### Exercise brief
Among the lines below, take the one holding "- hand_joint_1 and", the one holding "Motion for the", and all lines between them. Set them down exactly.

### Stored data
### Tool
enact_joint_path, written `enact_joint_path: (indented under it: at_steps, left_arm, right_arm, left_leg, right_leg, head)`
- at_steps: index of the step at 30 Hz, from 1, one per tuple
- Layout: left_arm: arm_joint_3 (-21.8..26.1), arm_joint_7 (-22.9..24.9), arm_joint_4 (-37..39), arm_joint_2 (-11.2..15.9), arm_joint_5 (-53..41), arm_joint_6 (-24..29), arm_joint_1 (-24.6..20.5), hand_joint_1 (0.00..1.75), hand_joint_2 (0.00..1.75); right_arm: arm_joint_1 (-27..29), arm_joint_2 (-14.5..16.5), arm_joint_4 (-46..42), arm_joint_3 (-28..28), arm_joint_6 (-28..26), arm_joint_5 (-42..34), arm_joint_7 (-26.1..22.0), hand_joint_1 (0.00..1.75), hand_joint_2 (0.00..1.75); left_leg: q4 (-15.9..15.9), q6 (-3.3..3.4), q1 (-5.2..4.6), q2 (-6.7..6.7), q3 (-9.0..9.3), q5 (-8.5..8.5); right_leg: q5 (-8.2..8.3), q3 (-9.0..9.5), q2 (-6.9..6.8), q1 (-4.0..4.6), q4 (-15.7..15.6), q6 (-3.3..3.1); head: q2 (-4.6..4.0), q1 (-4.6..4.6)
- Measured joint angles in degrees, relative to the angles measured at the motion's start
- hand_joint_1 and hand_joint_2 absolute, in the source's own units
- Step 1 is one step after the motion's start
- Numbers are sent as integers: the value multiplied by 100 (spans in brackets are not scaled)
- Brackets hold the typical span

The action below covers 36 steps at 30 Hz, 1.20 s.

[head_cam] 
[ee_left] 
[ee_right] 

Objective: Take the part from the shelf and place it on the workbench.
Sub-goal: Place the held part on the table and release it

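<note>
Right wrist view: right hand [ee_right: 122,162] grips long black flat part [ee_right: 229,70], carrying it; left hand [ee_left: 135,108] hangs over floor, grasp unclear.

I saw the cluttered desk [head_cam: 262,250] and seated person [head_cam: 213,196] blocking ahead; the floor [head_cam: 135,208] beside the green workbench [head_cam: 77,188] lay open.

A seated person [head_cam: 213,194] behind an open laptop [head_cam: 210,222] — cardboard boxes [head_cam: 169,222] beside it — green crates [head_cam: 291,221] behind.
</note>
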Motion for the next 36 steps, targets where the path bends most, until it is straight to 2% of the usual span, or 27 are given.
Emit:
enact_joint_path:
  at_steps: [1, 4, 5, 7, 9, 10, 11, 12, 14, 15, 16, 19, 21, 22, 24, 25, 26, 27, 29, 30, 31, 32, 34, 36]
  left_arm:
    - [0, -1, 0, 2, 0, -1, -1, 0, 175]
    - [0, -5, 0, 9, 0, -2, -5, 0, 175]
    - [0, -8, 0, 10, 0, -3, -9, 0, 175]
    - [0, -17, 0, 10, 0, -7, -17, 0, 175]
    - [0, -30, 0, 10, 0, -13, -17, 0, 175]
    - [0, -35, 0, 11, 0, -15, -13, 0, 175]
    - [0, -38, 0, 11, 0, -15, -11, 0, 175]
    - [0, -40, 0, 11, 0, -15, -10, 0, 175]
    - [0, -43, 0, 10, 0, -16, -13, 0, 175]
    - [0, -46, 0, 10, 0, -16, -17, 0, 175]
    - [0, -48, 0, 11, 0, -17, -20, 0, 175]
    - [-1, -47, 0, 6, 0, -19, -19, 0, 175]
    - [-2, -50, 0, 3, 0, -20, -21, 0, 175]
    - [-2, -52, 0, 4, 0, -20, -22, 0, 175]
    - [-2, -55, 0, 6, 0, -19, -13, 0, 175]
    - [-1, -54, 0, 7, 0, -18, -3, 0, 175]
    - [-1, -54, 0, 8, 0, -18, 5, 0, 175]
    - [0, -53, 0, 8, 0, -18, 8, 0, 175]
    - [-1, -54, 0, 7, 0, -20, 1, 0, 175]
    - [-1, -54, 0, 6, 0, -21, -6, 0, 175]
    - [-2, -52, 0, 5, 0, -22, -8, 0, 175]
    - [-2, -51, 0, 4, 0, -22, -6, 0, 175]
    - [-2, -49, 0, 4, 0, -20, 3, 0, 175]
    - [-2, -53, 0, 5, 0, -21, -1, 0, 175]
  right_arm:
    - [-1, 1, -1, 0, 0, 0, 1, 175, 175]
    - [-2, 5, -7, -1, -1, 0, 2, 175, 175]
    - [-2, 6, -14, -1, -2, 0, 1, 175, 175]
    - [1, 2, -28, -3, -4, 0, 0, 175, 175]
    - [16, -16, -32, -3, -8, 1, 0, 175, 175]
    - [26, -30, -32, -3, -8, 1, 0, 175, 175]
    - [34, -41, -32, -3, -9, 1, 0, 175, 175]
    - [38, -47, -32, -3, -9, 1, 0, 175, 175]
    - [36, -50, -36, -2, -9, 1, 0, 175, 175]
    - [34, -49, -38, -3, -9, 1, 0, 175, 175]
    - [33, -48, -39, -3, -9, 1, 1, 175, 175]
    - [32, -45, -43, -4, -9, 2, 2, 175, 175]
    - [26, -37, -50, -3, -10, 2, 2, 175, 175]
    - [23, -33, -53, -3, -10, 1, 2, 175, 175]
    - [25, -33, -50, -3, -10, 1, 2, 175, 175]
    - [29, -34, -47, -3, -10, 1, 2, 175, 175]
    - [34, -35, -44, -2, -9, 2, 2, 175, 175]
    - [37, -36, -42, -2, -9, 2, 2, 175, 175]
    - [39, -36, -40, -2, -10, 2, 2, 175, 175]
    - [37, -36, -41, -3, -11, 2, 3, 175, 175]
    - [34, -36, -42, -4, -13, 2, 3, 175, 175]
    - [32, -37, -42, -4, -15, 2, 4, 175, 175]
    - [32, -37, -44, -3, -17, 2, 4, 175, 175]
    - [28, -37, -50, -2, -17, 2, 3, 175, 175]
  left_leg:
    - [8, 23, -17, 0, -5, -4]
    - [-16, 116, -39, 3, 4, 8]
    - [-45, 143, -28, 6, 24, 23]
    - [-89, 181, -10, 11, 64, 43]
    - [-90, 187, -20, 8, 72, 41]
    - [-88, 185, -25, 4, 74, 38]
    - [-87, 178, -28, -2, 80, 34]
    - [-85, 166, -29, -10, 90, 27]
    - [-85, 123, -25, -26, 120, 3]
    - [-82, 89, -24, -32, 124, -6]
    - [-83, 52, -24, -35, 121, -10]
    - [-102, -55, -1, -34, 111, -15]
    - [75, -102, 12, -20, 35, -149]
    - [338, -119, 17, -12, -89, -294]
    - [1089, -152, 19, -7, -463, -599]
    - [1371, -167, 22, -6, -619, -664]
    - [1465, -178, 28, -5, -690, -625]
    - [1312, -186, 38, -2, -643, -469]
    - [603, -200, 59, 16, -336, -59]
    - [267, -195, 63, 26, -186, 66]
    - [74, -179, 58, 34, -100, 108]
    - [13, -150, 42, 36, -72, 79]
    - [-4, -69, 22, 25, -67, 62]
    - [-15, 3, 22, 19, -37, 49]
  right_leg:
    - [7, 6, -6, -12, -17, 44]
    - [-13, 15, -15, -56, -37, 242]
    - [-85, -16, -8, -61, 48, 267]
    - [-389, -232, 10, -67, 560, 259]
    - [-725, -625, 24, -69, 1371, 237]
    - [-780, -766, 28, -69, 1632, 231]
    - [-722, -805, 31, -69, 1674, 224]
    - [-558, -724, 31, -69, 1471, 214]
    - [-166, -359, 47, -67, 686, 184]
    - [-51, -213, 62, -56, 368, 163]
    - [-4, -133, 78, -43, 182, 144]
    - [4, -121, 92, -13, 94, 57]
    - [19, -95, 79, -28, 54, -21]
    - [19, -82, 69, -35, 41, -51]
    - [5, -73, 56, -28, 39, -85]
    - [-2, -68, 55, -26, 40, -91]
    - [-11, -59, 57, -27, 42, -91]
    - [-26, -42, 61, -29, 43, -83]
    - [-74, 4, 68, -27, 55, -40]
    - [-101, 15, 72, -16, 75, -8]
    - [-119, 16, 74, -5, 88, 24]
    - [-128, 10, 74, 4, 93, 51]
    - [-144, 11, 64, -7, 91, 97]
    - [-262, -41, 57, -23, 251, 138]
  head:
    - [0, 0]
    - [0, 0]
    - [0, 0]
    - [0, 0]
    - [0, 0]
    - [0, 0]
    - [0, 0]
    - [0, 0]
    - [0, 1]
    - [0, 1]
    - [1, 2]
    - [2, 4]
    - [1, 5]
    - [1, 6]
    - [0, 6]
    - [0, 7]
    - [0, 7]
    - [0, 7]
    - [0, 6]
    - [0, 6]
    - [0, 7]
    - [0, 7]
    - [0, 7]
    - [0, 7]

### Solved problem
- hand_joint_1 and hand_joint_2 absolute, in the source's own units
- Step 1 is one step after the motion's start
- Numbers are sent as integers: the value multiplied by 100 (spans in brackets are not scaled)
- Brackets hold the typical span

The action below covers 36 steps at 30 Hz, 1.20 s.

[head_cam] 
[ee_left] 
[ee_right] 

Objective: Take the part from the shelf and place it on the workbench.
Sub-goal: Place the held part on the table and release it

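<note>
Right wrist view: right hand [ee_right: 122,162] grips long black flat part [ee_right: 229,70], carrying it; left hand [ee_left: 135,108] hangs over floor, grasp unclear.

I saw the cluttered desk [head_cam: 262,250] and seated person [head_cam: 213,196] blocking ahead; the floor [head_cam: 135,208] beside the green workbench [head_cam: 77,188] lay open.

A seated person [head_cam: 213,194] behind an open laptop [head_cam: 210,222] — cardboard boxes [head_cam: 169,222] beside it — green crates [head_cam: 291,221] behind.
</note>
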Motion for the next 36 steps, targets where the path bends most, until it is straight to 2% of the usual span, or 27 are given.

This answer is finished.